▶ HOW TO COMPLETE THIS TASK
Copy out the data below verbatim.

▶ DATASET EXTRACT
%%

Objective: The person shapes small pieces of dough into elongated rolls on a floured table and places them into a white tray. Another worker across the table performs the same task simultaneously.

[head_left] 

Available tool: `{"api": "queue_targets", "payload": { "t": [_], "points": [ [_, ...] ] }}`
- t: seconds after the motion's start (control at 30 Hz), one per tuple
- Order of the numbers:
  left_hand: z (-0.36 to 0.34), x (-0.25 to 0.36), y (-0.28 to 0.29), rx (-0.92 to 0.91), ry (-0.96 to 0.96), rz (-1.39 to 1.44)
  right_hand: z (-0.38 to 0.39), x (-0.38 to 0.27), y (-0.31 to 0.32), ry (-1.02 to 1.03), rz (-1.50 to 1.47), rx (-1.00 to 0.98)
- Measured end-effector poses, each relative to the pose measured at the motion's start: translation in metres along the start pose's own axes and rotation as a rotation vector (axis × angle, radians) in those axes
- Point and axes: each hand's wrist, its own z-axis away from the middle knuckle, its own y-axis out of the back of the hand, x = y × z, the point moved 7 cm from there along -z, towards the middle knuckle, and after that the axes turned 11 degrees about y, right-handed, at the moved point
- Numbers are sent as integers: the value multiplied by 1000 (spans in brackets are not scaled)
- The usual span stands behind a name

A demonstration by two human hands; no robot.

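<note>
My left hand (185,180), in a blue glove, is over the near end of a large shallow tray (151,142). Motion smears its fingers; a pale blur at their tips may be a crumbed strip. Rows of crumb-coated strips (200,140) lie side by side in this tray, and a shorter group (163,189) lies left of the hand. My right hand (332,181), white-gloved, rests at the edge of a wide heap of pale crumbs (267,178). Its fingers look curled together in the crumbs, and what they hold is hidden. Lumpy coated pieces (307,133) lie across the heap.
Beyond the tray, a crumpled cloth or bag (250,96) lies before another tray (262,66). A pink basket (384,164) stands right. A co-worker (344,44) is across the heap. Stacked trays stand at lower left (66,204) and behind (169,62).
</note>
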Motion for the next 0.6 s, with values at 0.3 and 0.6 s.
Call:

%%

▶ THE ANSWER
Objective: The person shapes small pieces of dough into elongated rolls on a floured table and places them into a white tray. Another worker across the table performs the same task simultaneously.

[head_left] 

Available tool: `{"api": "queue_targets", "payload": { "t": [_], "points": [ [_, ...] ] }}`
- t: seconds after the motion's start (control at 30 Hz), one per tuple
- Order of the numbers:
  left_hand: z (-0.36 to 0.34), x (-0.25 to 0.36), y (-0.28 to 0.29), rx (-0.92 to 0.91), ry (-0.96 to 0.96), rz (-1.39 to 1.44)
  right_hand: z (-0.38 to 0.39), x (-0.38 to 0.27), y (-0.31 to 0.32), ry (-1.02 to 1.03), rz (-1.50 to 1.47), rx (-1.00 to 0.98)
- Measured end-effector poses, each relative to the pose measured at the motion's start: translation in metres along the start pose's own axes and rotation as a rotation vector (axis × angle, radians) in those axes
- Point and axes: each hand's wrist, its own z-axis away from the middle knuckle, its own y-axis out of the back of the hand, x = y × z, the point moved 7 cm from there along -z, towards the middle knuckle, and after that the axes turned 11 degrees about y, right-handed, at the moved point
- Numbers are sent as integers: the value multiplied by 1000 (spans in brackets are not scaled)
- The usual span stands behind a name

A demonstration by two human hands; no robot.

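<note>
My left hand (185,180), in a blue glove, is over the near end of a large shallow tray (151,142). Motion smears its fingers; a pale blur at their tips may be a crumbed strip. Rows of crumb-coated strips (200,140) lie side by side in this tray, and a shorter group (163,189) lies left of the hand. My right hand (332,181), white-gloved, rests at the edge of a wide heap of pale crumbs (267,178). Its fingers look curled together in the crumbs, and what they hold is hidden. Lumpy coated pieces (307,133) lie across the heap.
Beyond the tray, a crumpled cloth or bag (250,96) lies before another tray (262,66). A pink basket (384,164) stands right. A co-worker (344,44) is across the heap. Stacked trays stand at lower left (66,204) and behind (169,62).
</note>
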Motion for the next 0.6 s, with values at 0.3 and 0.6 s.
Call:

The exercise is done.